Sweet Tater Casserole


Sweet Tater Casserole
© Zaroga Goff

Oven Temperature: 350° Bake Time: about 30 minutes
Buttered two quart casserole dish

3 cups cooked; mashed sweet potatoes *
1 cup sugar
½ cup butter or margarine, melted
2 eggs, slightly beaten
1 tbs. vanilla extract

Mix all ingredients together and pour into a buttered two quart casserole dish. Top with topping and bake until golden.

1 cup brown sugar, packed
1 cup chopped pecans
¹/3 cup flour
¹/3 cup butter or margarine (chilled)

Mix with fork or fingers (my preferred method) until crumbly. Sprinkle atop sweet potatoes.

*fresh or canned.. fresh is better. When sweet potatoes are in season I bake a bunch of them in the oven; peel and mash them; measure 3 cups into freezer bag and freeze. Then I thaw for the recipe.

My Mama and mother-in-law both had recipes for a sweet potato casserole that I liked, but something was a bit off with both, so I played with it until I came up with my version. Young men from our church at that time said they hated sweet potatoes, but they loved this casserole. They requested more invitations to supper.

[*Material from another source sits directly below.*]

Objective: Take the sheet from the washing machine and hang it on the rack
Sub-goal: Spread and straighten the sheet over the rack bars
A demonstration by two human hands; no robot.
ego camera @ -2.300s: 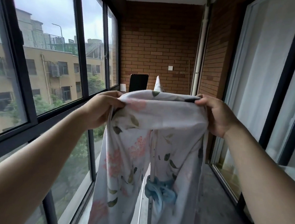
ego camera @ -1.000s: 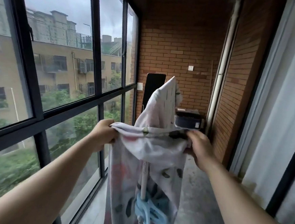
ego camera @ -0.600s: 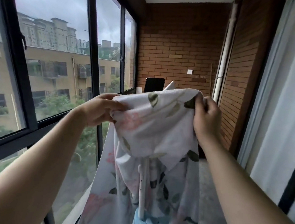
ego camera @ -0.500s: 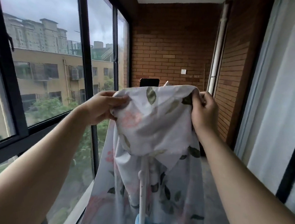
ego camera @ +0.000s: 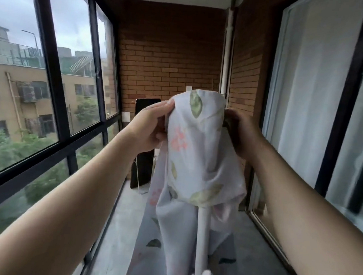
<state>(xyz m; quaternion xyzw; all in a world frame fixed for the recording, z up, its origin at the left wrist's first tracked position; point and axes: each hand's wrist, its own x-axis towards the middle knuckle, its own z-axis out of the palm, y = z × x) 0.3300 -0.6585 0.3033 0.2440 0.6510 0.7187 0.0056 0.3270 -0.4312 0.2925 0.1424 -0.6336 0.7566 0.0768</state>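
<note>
- Sheet: floral, bunched over the rack's top and hanging down around it.
- Rack: its white pole shows below the cloth.
- Left hand: fingers curled, pinching the sheet's left edge.
- Right hand: curled, gripping the right edge.

At the centre of the frame both hands hold a floral sheet up by its top fold: the left hand grips its left edge, the right hand its right. Below, a white rack pole shows under the cloth.
</note>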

This is a great dish for the holidays. It can be a side dish or a dessert.


Jeannette said...

hi! I'm fruttadi from flickr. this recipe look yummy!

Grammy said...

Hi how are you today?
This sounds yummy I will try it for thanks giving thanks

Anonymous said...

This would be a hit with my great nieces. Thanks!

C Miller said...

This is basically the same recipe I use, and our family loves it. My middle son says it's like dessert! His wife is on a gluten-free diet, so I make the topping with GF flour. It's easy to make and SO delicious!